Adieu, mon cher et respectable ami ; je vais terminer mon séjour à Lyon en allant voir jouer Brutus. Si j’avais de l’amour-propre, je resterais à Lyon ; mais je n’ai que des maux, et je vais chercher la solitude et la santé, bien plus sûr de l’une que de l’autre, mais plus sûr encore de votre amitié. Ma nièce, qui vous fait les plus tendres compliments, ose croire quelle soutiendra avec moi la vie d’ermite. Elle a fait son apprentissage à Colmar ; mais les beautés de Lyon, et l’accueil singulier qu’on nous y a fait, pourraient la dégoûter un peu des Alpes. Elle se croit assez forte pour les braver. Elle fera ma consolation tant que durera sa constance ; et, quand elle sera épuisée, je vivrai et je mourrai seul, et je ne conseillerai à personne ni de faire des poëmes épiques et des tragédies, ni d’écrire l’histoire, mais je dirai : Quiconque est aimé de M. d’Argental est heureux.
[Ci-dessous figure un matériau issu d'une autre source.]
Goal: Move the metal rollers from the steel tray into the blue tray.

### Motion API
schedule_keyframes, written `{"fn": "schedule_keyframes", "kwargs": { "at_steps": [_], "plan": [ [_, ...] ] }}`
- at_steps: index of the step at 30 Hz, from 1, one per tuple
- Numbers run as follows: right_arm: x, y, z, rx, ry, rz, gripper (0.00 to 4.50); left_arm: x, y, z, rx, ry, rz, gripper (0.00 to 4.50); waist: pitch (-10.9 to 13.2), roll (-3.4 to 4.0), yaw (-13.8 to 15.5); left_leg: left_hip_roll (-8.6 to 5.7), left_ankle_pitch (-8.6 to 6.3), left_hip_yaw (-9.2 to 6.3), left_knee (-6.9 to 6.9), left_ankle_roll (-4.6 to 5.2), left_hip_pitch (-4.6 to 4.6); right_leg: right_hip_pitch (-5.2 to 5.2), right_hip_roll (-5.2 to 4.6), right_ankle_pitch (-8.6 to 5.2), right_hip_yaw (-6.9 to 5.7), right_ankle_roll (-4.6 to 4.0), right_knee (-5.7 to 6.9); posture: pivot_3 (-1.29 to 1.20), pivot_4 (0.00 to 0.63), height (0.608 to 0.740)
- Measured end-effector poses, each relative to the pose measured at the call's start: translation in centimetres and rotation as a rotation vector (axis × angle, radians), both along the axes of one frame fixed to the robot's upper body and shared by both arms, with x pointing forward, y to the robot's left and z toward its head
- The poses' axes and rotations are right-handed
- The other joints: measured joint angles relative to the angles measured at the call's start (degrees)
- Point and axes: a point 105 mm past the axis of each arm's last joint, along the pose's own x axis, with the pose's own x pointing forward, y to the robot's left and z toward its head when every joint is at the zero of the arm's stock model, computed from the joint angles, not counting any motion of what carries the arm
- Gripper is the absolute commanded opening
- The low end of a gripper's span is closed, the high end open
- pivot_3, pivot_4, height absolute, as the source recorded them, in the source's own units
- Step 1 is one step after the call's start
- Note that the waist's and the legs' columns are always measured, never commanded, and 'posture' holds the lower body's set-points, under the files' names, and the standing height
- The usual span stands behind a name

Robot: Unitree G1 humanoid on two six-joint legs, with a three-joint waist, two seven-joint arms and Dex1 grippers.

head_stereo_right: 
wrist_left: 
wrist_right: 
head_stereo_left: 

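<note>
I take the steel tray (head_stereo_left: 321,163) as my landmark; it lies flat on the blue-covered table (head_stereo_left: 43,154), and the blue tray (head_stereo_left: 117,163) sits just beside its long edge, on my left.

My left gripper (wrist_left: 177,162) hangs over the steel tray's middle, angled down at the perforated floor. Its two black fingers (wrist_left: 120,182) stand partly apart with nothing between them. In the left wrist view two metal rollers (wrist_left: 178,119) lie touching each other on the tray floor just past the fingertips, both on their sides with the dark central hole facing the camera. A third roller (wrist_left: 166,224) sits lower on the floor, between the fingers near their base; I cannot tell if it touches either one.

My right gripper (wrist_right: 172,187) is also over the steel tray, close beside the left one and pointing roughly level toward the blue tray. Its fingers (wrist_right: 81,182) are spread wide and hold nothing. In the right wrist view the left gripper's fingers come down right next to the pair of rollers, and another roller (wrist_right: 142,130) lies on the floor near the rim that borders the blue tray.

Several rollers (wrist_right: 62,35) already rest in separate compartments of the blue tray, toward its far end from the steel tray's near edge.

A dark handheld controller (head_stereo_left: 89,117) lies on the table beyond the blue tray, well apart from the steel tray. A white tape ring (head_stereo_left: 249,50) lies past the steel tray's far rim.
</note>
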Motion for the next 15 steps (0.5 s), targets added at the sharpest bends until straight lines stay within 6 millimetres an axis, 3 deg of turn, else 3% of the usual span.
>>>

Adieu, cher ange ; mille tendres respects à vous tous. Quand vous aurez la bonté de m’écrire, adressez votre lettre à Lyon, sous l’enveloppe de M. Tronchin[2], banquier : c’est un homme sûr, de toutes les manières. Je vous embrasse avec la plus vive tendresse.

  1. Le château de Prangins, où Voltaire se rendit le 14 décembre au plus tard, après être passé par Genève. (Cl.)
  2. Parent du célèbre médecin Théodore Tronchin.